▸ WHAT TO PRODUCE:
Among the entries below, count each line holding the word "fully". Write only the number.
·····
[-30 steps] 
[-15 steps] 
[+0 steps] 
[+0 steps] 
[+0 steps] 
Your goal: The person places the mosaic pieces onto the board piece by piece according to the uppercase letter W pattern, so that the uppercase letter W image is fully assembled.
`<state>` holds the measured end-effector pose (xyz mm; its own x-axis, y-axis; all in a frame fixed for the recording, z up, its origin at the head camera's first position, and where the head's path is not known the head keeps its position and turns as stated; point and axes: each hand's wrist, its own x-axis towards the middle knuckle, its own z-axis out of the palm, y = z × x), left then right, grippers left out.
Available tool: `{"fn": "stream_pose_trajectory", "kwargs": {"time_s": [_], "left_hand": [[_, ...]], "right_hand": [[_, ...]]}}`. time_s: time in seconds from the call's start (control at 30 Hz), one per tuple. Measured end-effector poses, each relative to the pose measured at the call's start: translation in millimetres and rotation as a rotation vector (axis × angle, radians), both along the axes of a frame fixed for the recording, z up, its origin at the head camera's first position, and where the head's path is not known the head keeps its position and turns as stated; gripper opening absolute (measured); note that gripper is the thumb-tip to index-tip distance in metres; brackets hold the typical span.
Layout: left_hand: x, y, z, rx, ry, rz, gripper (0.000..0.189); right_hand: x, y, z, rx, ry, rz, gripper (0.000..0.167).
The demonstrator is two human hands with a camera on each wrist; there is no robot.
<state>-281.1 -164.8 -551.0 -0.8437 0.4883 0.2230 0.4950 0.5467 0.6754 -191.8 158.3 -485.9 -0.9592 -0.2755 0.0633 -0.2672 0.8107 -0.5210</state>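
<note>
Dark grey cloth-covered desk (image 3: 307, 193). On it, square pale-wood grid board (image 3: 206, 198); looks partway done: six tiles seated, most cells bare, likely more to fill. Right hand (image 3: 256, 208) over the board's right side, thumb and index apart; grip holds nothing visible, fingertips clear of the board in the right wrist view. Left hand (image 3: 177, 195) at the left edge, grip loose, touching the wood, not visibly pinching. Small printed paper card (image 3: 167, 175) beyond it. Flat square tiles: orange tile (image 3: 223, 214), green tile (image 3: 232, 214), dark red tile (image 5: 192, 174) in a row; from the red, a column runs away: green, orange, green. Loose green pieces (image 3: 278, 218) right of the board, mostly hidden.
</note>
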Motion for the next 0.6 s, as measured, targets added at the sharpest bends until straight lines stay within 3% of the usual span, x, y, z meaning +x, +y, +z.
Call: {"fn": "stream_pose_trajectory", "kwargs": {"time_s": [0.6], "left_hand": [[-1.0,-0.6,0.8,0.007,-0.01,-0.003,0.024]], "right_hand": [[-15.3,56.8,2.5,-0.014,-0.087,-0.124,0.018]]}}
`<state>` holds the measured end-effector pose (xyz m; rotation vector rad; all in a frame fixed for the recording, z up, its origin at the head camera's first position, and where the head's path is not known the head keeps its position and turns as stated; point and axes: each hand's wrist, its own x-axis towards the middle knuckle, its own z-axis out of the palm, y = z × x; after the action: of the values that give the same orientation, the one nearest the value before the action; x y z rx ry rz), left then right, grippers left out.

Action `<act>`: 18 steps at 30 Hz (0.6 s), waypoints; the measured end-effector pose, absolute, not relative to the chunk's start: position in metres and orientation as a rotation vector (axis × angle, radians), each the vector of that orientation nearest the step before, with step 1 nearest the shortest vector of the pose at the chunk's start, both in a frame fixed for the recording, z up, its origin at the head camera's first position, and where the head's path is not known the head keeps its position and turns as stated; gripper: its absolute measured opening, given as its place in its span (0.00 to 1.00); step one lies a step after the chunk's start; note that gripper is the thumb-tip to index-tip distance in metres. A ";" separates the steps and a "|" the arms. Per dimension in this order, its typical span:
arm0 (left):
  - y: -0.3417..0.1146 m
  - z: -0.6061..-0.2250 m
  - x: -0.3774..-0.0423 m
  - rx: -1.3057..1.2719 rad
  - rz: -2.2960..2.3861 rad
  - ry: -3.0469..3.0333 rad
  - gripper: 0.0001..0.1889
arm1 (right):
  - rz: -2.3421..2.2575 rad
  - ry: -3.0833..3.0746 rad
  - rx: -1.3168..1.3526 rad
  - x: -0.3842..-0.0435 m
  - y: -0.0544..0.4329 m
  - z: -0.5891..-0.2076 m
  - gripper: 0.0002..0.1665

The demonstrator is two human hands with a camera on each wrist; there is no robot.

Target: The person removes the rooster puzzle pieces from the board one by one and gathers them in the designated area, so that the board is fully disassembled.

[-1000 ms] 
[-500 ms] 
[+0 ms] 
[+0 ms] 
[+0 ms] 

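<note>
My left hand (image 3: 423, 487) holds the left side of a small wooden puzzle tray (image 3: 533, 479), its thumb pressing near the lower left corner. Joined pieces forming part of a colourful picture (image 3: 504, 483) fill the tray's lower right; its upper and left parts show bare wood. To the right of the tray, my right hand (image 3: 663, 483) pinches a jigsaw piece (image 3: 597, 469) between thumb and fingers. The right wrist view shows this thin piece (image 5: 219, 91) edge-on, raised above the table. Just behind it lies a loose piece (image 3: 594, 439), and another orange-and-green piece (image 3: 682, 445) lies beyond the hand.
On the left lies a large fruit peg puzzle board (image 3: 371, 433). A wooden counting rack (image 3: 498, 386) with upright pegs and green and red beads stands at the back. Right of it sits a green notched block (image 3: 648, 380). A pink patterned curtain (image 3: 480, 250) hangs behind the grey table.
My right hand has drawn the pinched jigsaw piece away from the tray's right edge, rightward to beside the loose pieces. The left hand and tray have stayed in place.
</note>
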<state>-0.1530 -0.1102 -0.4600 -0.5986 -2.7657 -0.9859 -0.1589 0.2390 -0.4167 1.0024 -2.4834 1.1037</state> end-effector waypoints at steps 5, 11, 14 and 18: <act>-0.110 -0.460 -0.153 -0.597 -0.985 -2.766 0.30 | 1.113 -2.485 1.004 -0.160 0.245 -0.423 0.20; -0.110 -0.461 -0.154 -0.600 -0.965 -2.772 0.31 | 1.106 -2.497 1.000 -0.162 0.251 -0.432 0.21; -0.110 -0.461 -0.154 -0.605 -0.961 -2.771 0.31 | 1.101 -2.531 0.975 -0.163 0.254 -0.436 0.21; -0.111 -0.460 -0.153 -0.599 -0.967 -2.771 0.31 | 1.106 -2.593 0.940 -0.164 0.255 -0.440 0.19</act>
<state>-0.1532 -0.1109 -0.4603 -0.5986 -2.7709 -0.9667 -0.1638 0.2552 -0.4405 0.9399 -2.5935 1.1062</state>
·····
▸ ANSWER TO THIS TASK:
2